I'm been powering an off-grid house with LFP (one of the several different li-ion chemistries) for just about a year now. I love them, and would never use lead again for any sort of power system, including on a boat. The Nordhavn 68 that I'm building will have LFP as well, along with about a half dozen other Nordhavn's in recent production.
The most important thing to understand is that there are different types of Li batteries and they are VERY different from a safety perspective. They are different in other ways too, but the safety difference is the most important on for a boat. Everyone has heard about the 787 battery issue, Samsung phones, and various other Li battery fires. In those applications, including in cars, packing as much power as possible into the smallest space, and lightest weight is what it's all about. As a result, they all use so-called NMC or LFC chemistries. These are much higher power density, but also much more volatile.
LFP is a lower power density, and much more stable chemistry, and the only thing I would consider for use on a boat. There are numerous studies, tests, and videos of LFP batteries having nails drive through them, dead short circuits, flame throwers, etc. LFP batteries just smoulder and off-gas, where NMC and LFC batteries catch fire and take off in a cascading fire until there is nothing left. Which would you want on your boat? LFP is very stable, and I think actually less dangerous than lead.
But the reason I love them is because they just work much, much better than lead. They cost more, the premium is reducing quickly. My boat system, which will be a manufactured, fully engineered, packaged system, is only about 50% more $$ than equivalent usable capacity AGMs.
Why I like them:
- They don't off-gas one of the most explosive gasses on the planet.
- They aren't filled with one of the most highly corrosive acids on the planet.
They aren't filled with lead which is one of the most toxic materials on the planet.
- They don't heat up when used or when charged, assuming use comparable to how you would use a lead battery.
- They accept full charge current right up until they are full. There is no more long drawn out absorption stage that drags out charging time, and generator run time. Then end result is that you can recharge is about 75% of the time it takes to charge and equivalent lead battery, using the same charger(s). And they can typically accept higher charge currents, so can charge even faster if you want. With lead, increasing charge current produces significantly diminishing returns after a certain point. With LFP, a full recharge from empty to full can very reasonably be done in 2-3 hrs.
- They are much more efficient than lead. 98-99% vs 80-85%. So what goes in, come back out. This is particularly helpful if you are also using solar since you can capture and use that much more of the produced power.
- You can run them indefinitely at any state of charge. No more worries about draining them all the way down, or not fully recharging frequently enough or full enough.
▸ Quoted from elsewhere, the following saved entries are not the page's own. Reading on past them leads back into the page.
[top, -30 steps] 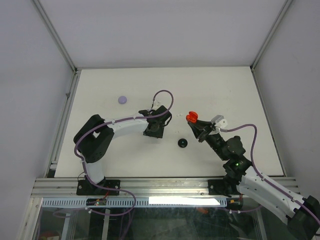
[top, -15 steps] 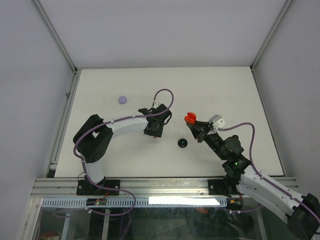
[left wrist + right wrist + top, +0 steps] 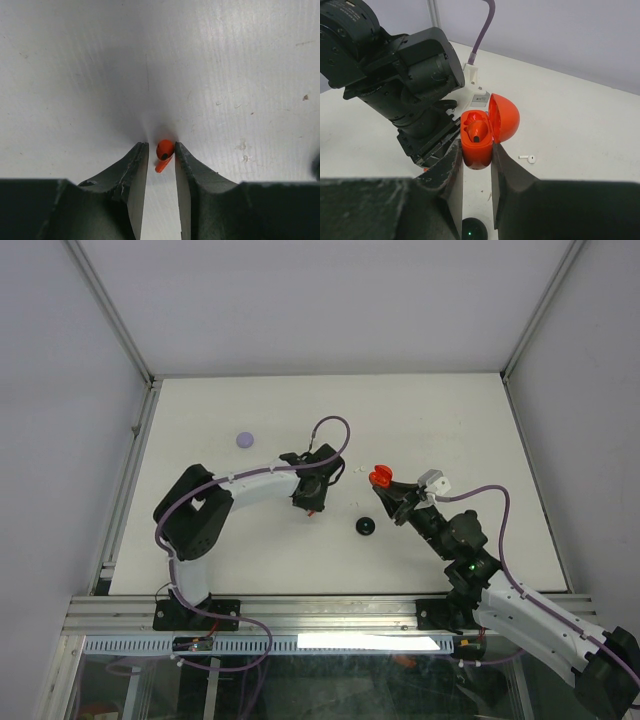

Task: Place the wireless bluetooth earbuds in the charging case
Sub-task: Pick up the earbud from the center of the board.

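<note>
Top external view, from the left: a lavender case (image 3: 245, 439) sits alone on the white table (image 3: 450, 420), well apart from both arms. Next comes the left gripper (image 3: 160, 145), tipped down onto the table. In its wrist view its fingers (image 3: 136, 162) stand either side of the red earbud (image 3: 165, 149), which lies flat with its stem pointing back between them. The gap is narrow but not clamped: the bud seems to touch one finger, while a sliver of table shows on the other side. The view is too tight to be sure of that contact.

Further right, a white earbud (image 3: 527, 158) lies loose on the table and a black case (image 3: 366, 526) sits near the middle. The right gripper (image 3: 475, 145) is clenched on the red case (image 3: 478, 156), held up off the table with its lid hinged open toward the left arm. One socket looks already filled.

The red bud is probably very light, hard and smooth. It is likely to squirt sideways or roll if squeezed off-centre. The best hold is across the round head, leaving the stem free to drop into the empty socket. A gentle pinch should do, since the bud has almost no weight to carry.
</note>
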`<action>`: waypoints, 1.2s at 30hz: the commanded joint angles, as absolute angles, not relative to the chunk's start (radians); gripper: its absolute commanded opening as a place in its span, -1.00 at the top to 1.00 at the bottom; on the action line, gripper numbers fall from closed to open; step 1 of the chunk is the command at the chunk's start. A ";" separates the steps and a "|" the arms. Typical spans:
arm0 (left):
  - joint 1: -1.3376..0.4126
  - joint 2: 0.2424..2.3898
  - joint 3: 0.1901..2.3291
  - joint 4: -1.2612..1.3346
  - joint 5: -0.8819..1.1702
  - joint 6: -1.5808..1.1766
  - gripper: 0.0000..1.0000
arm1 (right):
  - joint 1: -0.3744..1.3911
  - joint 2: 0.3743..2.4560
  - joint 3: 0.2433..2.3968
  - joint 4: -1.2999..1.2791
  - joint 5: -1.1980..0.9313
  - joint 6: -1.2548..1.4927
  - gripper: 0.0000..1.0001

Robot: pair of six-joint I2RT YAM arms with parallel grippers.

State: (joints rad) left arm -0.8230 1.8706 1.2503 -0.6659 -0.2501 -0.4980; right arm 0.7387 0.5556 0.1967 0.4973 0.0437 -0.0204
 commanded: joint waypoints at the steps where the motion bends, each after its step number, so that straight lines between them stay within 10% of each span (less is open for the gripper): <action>1: -0.816 1.886 1.282 -0.647 -0.226 -0.472 0.44 | 0.742 0.546 0.206 0.566 0.034 -0.010 1.00; 18: -0.798 1.783 1.269 -0.637 -0.234 -0.487 0.87 | 0.742 0.594 0.227 0.564 -0.019 -0.015 1.00; 36: -0.797 1.353 1.214 -0.384 -0.145 -0.439 0.88 | 0.742 0.716 0.244 0.765 -0.130 -0.012 1.00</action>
State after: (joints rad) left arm -0.8032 1.4757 1.2430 -0.5377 -0.2100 -0.4683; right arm 0.7387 0.6910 0.1970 0.6094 -0.0772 -0.0204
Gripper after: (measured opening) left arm 0.154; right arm 0.228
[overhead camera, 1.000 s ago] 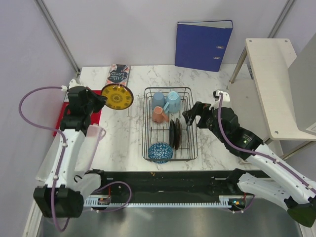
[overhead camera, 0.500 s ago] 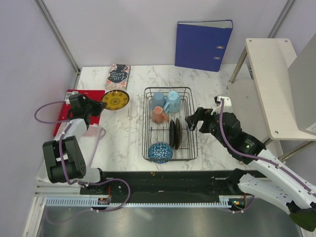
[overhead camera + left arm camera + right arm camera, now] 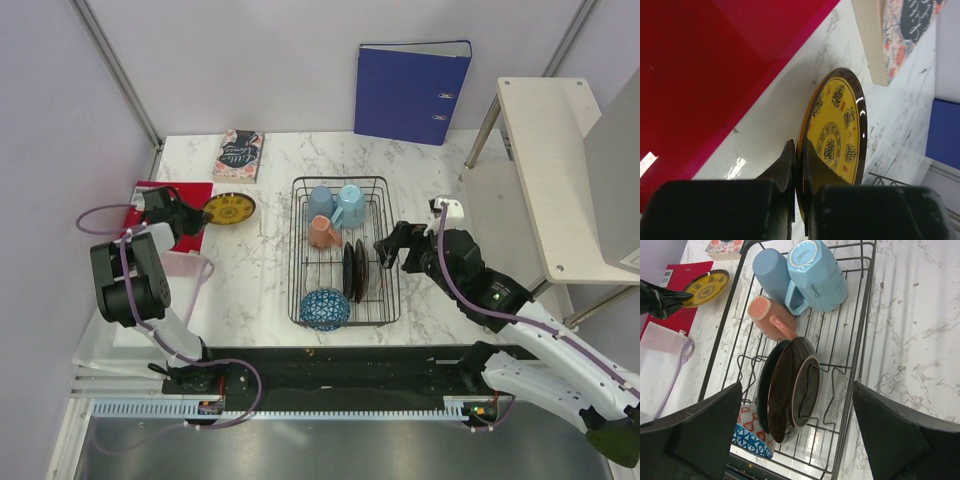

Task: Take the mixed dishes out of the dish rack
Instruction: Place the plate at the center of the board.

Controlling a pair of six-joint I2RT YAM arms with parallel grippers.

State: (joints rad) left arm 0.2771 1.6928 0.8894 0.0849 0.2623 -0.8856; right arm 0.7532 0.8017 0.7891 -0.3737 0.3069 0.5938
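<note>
While the left jaws pinch the small yellow-and-red plate (image 3: 837, 130) by its rim, low over the tabletop (image 3: 250, 280) left of the dish rack (image 3: 294, 250), it looks stiff, glazed, chip-prone — a rim hold suits. Right jaws gape at the rack's right edge — inside: two blue mugs (image 3: 815, 277), salmon cup (image 3: 771, 314), black dish (image 3: 795, 385), net-patterned bowl (image 3: 325, 308).

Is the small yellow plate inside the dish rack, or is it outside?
Outside. The yellow plate is left of the dish rack, its rim pinched in the left claw.
</note>
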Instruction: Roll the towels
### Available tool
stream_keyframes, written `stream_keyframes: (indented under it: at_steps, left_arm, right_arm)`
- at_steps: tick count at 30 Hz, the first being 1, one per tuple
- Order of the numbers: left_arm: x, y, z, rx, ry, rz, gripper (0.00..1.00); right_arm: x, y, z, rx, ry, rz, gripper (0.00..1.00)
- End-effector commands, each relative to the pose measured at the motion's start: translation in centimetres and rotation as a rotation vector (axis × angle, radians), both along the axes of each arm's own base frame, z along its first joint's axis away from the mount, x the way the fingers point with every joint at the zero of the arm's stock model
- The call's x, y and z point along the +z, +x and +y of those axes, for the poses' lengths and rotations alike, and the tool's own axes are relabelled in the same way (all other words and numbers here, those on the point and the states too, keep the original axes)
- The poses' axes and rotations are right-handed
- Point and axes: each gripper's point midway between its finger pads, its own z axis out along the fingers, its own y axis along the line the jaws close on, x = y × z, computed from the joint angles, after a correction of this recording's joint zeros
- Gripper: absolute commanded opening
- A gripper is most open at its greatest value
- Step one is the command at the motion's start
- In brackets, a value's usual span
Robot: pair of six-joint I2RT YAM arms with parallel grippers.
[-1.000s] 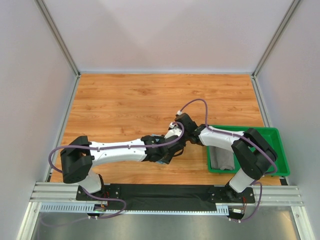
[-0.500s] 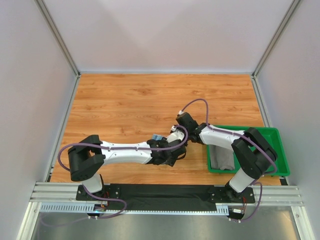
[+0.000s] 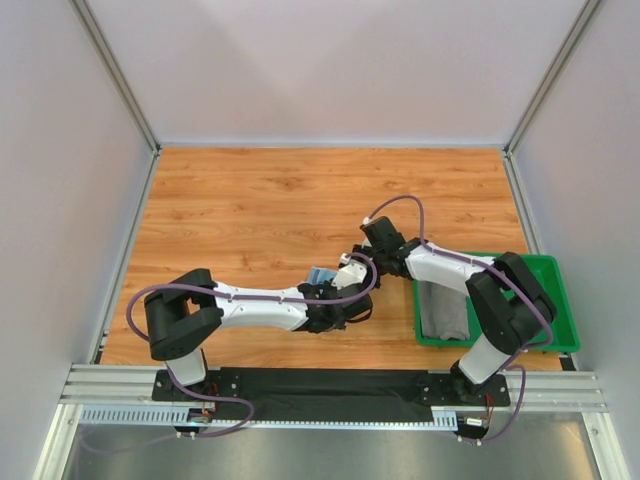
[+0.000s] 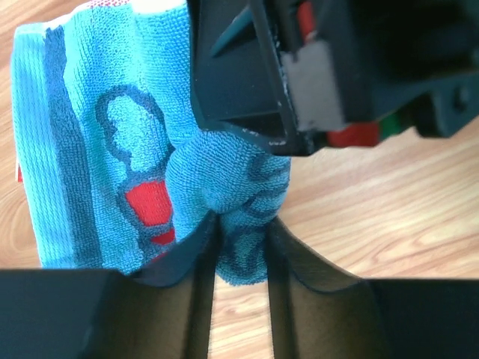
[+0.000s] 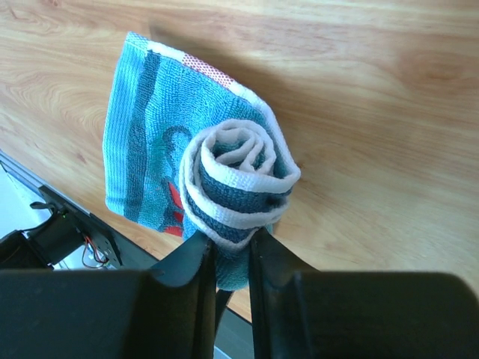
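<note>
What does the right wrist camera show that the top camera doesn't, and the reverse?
Only the right wrist view: the blue towel has one end wound into a spiral, pinched in the right gripper. Only the top view: the green tray holding a grey towel. Both: the blue towel over the wooden table.

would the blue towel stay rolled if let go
Probably floppy: the loose tail of the blue towel droops limp beside its coil. The coil looks slack, so it may unwind if the right end effector releases. Terry pile should resist slipping.
</note>
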Motion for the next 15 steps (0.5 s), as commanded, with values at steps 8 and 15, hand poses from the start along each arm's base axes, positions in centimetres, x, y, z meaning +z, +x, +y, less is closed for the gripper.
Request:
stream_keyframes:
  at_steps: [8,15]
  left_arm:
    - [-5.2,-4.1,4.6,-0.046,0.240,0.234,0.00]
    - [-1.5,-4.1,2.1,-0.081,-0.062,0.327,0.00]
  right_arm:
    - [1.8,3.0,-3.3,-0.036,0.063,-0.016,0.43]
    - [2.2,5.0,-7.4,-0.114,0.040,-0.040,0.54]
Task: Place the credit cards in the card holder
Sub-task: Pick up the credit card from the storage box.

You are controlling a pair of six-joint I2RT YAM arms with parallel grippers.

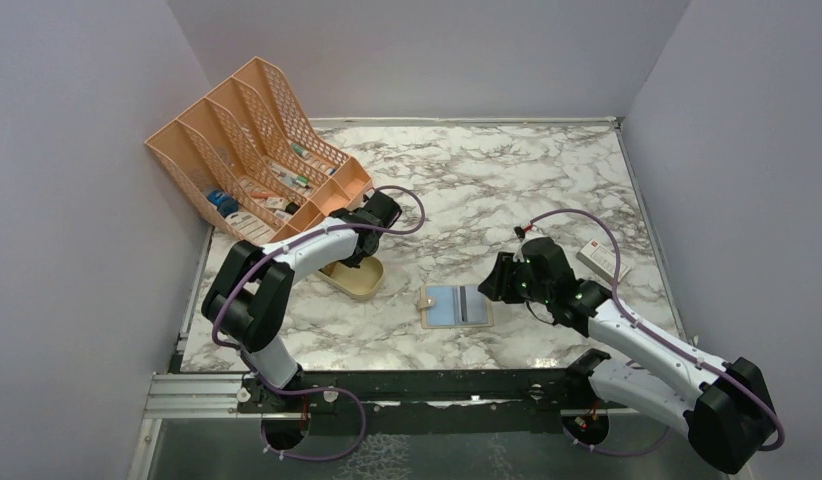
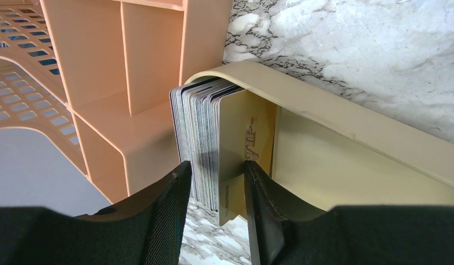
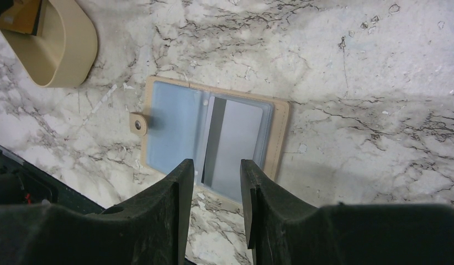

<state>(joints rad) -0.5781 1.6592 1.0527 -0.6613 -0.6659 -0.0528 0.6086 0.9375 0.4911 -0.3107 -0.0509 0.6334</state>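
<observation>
- Two arms over a marble-pattern table (image 1: 487,180), each at its own spot, well apart.
- Left gripper (image 2: 216,168): at the beige oval dish (image 2: 346,116), just beside the orange mesh file rack (image 2: 103,66).
- Credit cards (image 2: 205,138): a thick stack standing on edge in the end of the dish. The front card is gold (image 2: 244,132) and printed "VIP", read sideways.
- Left fingers (image 2: 175,193): one on each face of the stack, narrow gap. Cannot tell whether they press it.
- Card holder (image 3: 169,127): lies open and flat mid-table, tan border, pale blue-grey pockets, snap tab (image 3: 137,125) on one edge.
- One card (image 3: 236,143) with a dark stripe sits in the holder's pocket on the side away from the tab.
- Right gripper (image 3: 216,165): hovers above the holder, fingers (image 3: 175,199) partly apart, holding nothing.
- White box with a red mark (image 1: 599,258): near the table's right edge. Its lettering is too small to read.
</observation>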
But of course there are some down sides.
All batteries will be ruined if you over-discharge them, or over charge them. But with LFP, death is a bit more abrupt and certain. So where with lead you might be able to get away with a little slip up or two, chances are you would completely kill your LFP battery.
As a result, nearly all LFP batteries have protections built in to disconnect them just short of disaster. This is akin to a low voltage cutout that is incorporated in nearly every inverter to keep it from unintentionally flattening your batteries. In every way, the same protections would benefit lead batteries, but we don't use them. Largely because of the higher cost of LFP, they are common place.
Similarly, you need to be mindful of over charging, so need to be sure all your chargers are set so they will not over charge the batteries. It's typically not a big deal to do this, but you can't just blow it off or it could be a costly mistake.
But all this is good practice anyway, and shouldn't lead you to believe LFP is in any way fragile. It's just the opposite. Keep it within well understood limits, and they just work, day in and day out, with no fuss. Honestly, much LESS fuss than lead because you dopn't have to worry about leaving them at a low level for too long, or getting them fully recharged frequently enough. You can literally ignore them.
So to the OP's question, I don't believe anyone knows yet how long LFP will actually last in a boat application. There are lots of tests demonstrating 2000 cycles, but anything more than that is just extrapolation at this point. But keep in mind that 2000 cycles is probably 10 years on a boat, and that would be for a pretty heavily used boat that is going through a full battery discharge/charge cycle 200 days per year. I'll bet few if any of us come even close to that.
For the particular boat you are looking at, the first and most important thing I would check is what chemistry the batteries are. If they are LFP, I would just happily use them. If they are something else, I would probably plan on replacing them, just for safety reasons.